▸ What you have to do
The entire listing below must be written out word for word.
━━━━━━━━━━
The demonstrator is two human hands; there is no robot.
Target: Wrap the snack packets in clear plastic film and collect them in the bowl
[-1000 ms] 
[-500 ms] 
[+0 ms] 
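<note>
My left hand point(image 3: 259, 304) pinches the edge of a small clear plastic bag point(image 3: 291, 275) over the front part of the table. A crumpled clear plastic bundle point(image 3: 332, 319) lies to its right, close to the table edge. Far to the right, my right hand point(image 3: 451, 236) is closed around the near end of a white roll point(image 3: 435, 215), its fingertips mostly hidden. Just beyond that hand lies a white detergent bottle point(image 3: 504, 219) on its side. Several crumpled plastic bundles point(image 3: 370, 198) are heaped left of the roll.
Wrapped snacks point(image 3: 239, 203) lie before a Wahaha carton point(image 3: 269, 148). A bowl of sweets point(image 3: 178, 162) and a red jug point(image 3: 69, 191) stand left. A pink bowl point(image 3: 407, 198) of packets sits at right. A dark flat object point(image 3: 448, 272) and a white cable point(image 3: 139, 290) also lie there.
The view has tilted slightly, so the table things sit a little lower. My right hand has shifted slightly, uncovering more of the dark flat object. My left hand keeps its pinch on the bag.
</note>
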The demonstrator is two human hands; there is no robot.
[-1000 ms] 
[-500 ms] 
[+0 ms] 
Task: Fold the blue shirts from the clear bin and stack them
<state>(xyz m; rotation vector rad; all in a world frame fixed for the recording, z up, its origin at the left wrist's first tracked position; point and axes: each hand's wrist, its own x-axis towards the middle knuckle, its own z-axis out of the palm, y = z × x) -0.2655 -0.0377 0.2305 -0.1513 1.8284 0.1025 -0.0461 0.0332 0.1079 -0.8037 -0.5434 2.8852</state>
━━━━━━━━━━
▸ Solution
The demonstrator is two human hands; there is no robot.
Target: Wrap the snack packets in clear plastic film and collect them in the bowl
[-1000 ms] 
[-500 ms] 
[+0 ms] 
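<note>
My left hand point(image 3: 259, 304) pinches the edge of a small clear plastic bag point(image 3: 291, 275) over the front part of the table. A crumpled clear plastic bundle point(image 3: 332, 319) lies to its right, close to the table edge. Far to the right, my right hand point(image 3: 451, 236) is closed around the near end of a white roll point(image 3: 435, 215), its fingertips mostly hidden. Just beyond that hand lies a white detergent bottle point(image 3: 504, 219) on its side. Several crumpled plastic bundles point(image 3: 370, 198) are heaped left of the roll.
Wrapped snacks point(image 3: 239, 203) lie before a Wahaha carton point(image 3: 269, 148). A bowl of sweets point(image 3: 178, 162) and a red jug point(image 3: 69, 191) stand left. A pink bowl point(image 3: 407, 198) of packets sits at right. A dark flat object point(image 3: 448, 272) and a white cable point(image 3: 139, 290) also lie there.
The view has tilted slightly, so the table things sit a little lower. My right hand has shifted slightly, uncovering more of the dark flat object. My left hand keeps its pinch on the bag.
</note>
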The demonstrator is two human hands; there is no robot.
[-1000 ms] 
[-500 ms] 
[+0 ms] 
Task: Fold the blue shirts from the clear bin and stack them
<state>(xyz m; rotation vector rad; all in a world frame fixed for the recording, z up, its origin at the left wrist's first tracked position; point and axes: each hand's wrist, its own x-axis towards the middle knuckle, its own z-axis out of the palm, y = z × x) -0.2655 -0.0377 0.2305 -0.1513 1.8284 0.1025 -0.0461 0.0332 0.1079 -0.8037 -0.5434 2.8852</state>

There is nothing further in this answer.